Data provided ::

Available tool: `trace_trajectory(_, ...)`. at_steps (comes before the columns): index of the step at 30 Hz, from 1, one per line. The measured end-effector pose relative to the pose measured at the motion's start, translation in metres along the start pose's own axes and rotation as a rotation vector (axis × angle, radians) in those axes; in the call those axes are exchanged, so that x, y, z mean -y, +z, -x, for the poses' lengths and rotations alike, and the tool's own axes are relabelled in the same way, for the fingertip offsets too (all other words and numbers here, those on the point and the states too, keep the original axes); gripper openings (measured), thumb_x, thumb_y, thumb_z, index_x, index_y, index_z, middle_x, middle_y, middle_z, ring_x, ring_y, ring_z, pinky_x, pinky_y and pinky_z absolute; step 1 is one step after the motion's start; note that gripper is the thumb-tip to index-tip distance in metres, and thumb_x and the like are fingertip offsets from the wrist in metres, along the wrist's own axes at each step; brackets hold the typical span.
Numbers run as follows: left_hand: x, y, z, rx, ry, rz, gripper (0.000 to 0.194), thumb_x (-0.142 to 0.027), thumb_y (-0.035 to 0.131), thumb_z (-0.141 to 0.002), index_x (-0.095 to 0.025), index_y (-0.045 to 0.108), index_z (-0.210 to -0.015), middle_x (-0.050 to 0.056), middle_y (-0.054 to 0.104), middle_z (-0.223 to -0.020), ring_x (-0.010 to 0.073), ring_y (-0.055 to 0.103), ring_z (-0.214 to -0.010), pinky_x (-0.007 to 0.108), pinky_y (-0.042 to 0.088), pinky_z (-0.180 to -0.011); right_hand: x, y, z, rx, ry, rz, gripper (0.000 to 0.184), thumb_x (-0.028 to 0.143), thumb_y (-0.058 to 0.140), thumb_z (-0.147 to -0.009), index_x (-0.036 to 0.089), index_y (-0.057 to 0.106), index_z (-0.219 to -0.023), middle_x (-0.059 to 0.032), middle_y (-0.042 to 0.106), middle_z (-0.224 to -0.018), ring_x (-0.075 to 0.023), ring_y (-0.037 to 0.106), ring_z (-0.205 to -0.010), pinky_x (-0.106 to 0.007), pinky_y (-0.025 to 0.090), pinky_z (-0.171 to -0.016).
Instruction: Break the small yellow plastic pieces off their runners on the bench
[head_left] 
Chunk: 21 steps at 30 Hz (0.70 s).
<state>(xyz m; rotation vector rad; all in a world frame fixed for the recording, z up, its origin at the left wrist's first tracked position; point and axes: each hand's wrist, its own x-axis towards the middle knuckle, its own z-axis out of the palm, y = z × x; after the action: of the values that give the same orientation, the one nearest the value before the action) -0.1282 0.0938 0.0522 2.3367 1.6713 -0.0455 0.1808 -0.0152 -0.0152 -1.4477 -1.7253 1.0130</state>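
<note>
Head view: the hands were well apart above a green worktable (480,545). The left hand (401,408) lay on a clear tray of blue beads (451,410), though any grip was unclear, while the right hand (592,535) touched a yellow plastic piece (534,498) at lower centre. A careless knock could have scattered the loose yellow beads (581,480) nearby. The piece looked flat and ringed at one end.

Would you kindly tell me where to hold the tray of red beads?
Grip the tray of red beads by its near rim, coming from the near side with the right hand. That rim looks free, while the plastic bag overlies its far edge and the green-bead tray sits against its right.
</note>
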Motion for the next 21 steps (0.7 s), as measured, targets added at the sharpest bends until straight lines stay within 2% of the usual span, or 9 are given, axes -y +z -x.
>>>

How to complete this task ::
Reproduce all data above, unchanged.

Reply ::
Available tool: `trace_trajectory(_, ...)`. at_steps (comes before the columns): index of the step at 30 Hz, from 1, one per line. The measured end-effector pose relative to the pose measured at the motion's start, translation in metres along the start pose's own axes and rotation as a rotation vector (axis × angle, radians) in those axes; in the call those axes are exchanged, so that x, y, z mean -y, +z, -x, for the poses' lengths and rotations alike, and the tool's own axes are relabelled in the same way, for the fingertip offsets too (all other words and numbers here, those on the point and the states too, keep the original axes); gripper openings (measured), thumb_x, thumb_y, thumb_z, index_x, index_y, index_z, middle_x, middle_y, middle_z, ring_x, ring_y, ring_z, pinky_x, pinky_y and pinky_z absolute; step 1 is one step after the motion's start; note that gripper is the thumb-tip to index-tip distance in metres, and thumb_x and the like are fingertip offsets from the wrist in metres, along the wrist's own axes at each step; brackets hold the typical span.
Numbers run as follows: left_hand: x, y, z, rx, ry, rz, gripper (0.000 to 0.194), thumb_x (-0.142 to 0.027), thumb_y (-0.035 to 0.131), thumb_z (-0.141 to 0.002), index_x (-0.095 to 0.025), index_y (-0.045 to 0.108), index_z (-0.210 to -0.015), middle_x (-0.050 to 0.056), middle_y (-0.054 to 0.104), middle_z (-0.223 to -0.020), ring_x (-0.010 to 0.073), ring_y (-0.055 to 0.103), ring_z (-0.214 to -0.010), pinky_x (-0.007 to 0.108), pinky_y (-0.042 to 0.088), pinky_z (-0.180 to -0.011); right_hand: x, y, z, rx, ry, rz, gripper (0.000 to 0.184), thumb_x (-0.028 to 0.143), thumb_y (-0.058 to 0.140), thumb_z (-0.147 to -0.009), index_x (-0.036 to 0.089), index_y (-0.057 to 0.106), index_z (-0.219 to -0.023), middle_x (-0.059 to 0.032), middle_y (-0.042 to 0.106), middle_z (-0.224 to -0.018), ring_x (-0.075 to 0.023), ring_y (-0.037 to 0.106), ring_z (-0.205 to -0.010), pinky_x (-0.106 to 0.007), pinky_y (-0.025 to 0.090), pinky_z (-0.171 to -0.016).
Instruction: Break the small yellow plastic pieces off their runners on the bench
[head_left] 
Chunk: 21 steps at 30 Hz (0.70 s).
<state>(xyz m; rotation vector rad; all in a world frame fixed for the recording, z up, its origin at the left wrist's first tracked position; point and axes: each hand's wrist, its own x-axis towards the middle knuckle, its own z-axis out of the palm, y = z × x; after the action: of the values that give the same orientation, the one nearest the value before the action) -0.1282 0.0938 0.0522 2.3367 1.6713 -0.0455 0.1808 -0.0152 -0.0152 -1.4477 -1.7253 1.0130</state>
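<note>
Head view: the hands were well apart above a green worktable (480,545). The left hand (401,408) lay on a clear tray of blue beads (451,410), though any grip was unclear, while the right hand (592,535) touched a yellow plastic piece (534,498) at lower centre. A careless knock could have scattered the loose yellow beads (581,480) nearby. The piece looked flat and ringed at one end.

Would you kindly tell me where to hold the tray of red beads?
Grip the tray of red beads by its near rim, coming from the near side with the right hand. That rim looks free, while the plastic bag overlies its far edge and the green-bead tray sits against its right.
</note>
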Motion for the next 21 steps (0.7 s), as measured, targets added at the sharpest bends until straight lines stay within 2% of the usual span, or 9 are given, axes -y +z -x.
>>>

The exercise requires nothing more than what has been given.